Problem requirements:
Copy the data exactly, pictures aside.

Supplied information:
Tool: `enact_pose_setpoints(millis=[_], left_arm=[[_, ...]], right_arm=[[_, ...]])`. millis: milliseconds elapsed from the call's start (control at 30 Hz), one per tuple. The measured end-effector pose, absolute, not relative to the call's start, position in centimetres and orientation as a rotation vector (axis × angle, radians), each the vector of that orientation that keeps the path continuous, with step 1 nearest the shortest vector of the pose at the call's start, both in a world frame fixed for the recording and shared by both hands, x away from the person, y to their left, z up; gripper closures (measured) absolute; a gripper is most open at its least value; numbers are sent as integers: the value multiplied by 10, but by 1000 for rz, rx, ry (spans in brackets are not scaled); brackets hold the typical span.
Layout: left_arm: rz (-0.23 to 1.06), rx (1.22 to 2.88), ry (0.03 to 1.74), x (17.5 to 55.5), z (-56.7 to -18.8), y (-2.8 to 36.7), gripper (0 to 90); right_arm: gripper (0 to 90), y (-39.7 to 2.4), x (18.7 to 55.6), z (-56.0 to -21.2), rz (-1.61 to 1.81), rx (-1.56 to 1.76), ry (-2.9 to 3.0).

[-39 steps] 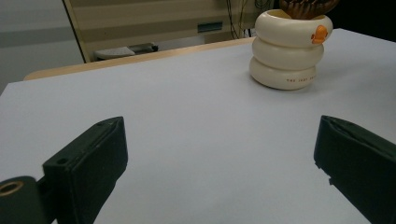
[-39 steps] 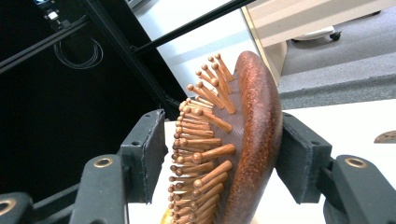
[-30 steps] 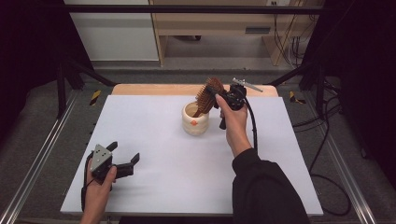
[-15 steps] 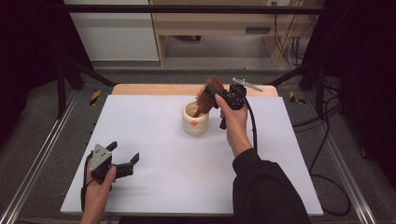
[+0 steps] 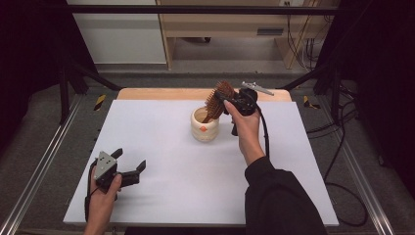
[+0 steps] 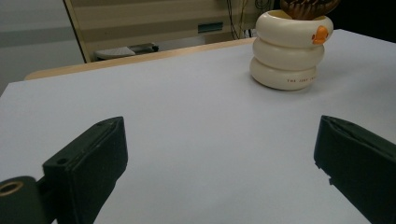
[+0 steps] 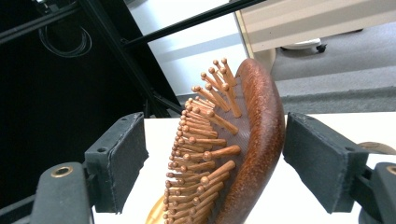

Solution:
Tool: `enact_pose_setpoints(millis=[_], left_arm=[[_, ...]], right_arm=[[_, ...]])`. millis: milliseconds elapsed from the call's start (control at 30 Hz), one per tuple. The measured end-effector pose, absolute, not relative to the call's start, position in centimetres and orientation as a rotation vector (axis × angle, radians), each the vector of that orientation that keeps the path continuous, with step 1 nearest the shortest vector of the pose at the call's start, both in a world frame fixed for the recording and shared by both hands, x away from the person, y to their left, z up; gripper closures (measured) absolute; a gripper is most open at its least value; numbers are sent as integers: the value multiplied by 10, but by 1000 for rz, rx, ry (spans in brackets are not scaled); brackets hold the typical span.
Layout: left_arm: rz (-0.23 to 1.06), rx (1.22 to 2.88), ry (0.03 to 1.74), x (17.5 to 55.5), z (-56.7 to -18.8), y (-2.8 to 36.7), gripper (0 to 90); right_arm: gripper (0 to 90), y (-39.7 to 2.4), x (18.7 to 55.6), z (-56.0 to -21.2), rz (-1.61 to 1.81), rx (-1.56 to 1.76), ry (-2.9 to 3.0).

[-39 steps] 
[-39 steps] 
[-30 steps] 
[-15 steps] 
[+0 steps] 
[+0 steps] 
[+0 steps] 

No more output is expected.